WHAT YOU ARE ASKED TO DO: From the entries, filter out every line that lacks "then" and copy the rest.
■ ■ ■ ■
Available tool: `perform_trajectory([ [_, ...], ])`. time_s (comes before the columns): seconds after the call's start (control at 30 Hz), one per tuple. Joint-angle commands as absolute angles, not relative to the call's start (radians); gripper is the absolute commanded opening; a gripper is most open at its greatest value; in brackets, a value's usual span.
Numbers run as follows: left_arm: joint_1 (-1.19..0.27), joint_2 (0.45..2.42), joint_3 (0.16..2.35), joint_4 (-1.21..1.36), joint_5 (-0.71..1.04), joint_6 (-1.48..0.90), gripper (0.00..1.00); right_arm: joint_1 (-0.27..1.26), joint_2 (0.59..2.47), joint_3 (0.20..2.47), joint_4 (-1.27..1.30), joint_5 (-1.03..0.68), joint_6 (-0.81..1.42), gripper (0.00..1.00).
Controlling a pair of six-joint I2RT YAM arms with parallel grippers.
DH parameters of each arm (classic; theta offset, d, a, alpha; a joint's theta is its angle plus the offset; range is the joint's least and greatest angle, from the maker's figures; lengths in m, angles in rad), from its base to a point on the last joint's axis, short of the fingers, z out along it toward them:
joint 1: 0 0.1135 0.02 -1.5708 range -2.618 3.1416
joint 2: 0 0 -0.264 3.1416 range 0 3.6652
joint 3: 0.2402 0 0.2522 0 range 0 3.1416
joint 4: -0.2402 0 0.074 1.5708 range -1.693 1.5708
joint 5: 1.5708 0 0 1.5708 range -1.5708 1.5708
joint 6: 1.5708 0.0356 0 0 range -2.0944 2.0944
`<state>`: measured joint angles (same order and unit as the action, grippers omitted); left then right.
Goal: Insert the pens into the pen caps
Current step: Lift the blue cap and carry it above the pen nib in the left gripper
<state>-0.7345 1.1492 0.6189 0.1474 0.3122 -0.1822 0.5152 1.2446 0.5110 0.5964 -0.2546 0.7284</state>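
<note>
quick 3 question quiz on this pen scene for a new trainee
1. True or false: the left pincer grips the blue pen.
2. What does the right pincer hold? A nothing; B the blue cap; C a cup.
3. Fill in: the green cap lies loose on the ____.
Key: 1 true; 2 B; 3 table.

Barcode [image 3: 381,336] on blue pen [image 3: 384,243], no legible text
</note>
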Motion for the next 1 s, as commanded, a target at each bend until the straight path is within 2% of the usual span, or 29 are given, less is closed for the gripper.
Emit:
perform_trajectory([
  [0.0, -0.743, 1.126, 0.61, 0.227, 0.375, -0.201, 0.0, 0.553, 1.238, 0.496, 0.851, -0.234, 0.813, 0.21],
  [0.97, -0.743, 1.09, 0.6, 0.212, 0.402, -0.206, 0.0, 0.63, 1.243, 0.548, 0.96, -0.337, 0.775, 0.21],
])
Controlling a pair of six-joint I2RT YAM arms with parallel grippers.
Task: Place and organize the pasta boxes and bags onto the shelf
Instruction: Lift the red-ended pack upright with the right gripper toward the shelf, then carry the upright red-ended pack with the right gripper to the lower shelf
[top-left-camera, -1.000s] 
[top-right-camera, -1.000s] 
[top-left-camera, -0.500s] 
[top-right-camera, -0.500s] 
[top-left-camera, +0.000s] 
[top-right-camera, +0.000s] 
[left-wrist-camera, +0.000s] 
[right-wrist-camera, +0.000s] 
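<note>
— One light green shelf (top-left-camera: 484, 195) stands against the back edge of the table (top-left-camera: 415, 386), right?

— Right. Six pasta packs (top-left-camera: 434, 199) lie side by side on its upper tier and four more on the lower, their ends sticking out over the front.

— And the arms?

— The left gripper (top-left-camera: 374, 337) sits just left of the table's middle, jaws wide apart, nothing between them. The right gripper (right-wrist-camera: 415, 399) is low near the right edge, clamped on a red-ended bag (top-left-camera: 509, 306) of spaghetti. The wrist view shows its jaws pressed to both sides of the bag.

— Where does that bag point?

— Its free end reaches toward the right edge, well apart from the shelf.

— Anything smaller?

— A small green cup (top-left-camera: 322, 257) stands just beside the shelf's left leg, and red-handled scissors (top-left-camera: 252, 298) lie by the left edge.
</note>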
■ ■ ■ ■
YOUR SOLUTION:
`<state>`: measured joint angles (same order and unit as the action, grippers omitted); left then right.
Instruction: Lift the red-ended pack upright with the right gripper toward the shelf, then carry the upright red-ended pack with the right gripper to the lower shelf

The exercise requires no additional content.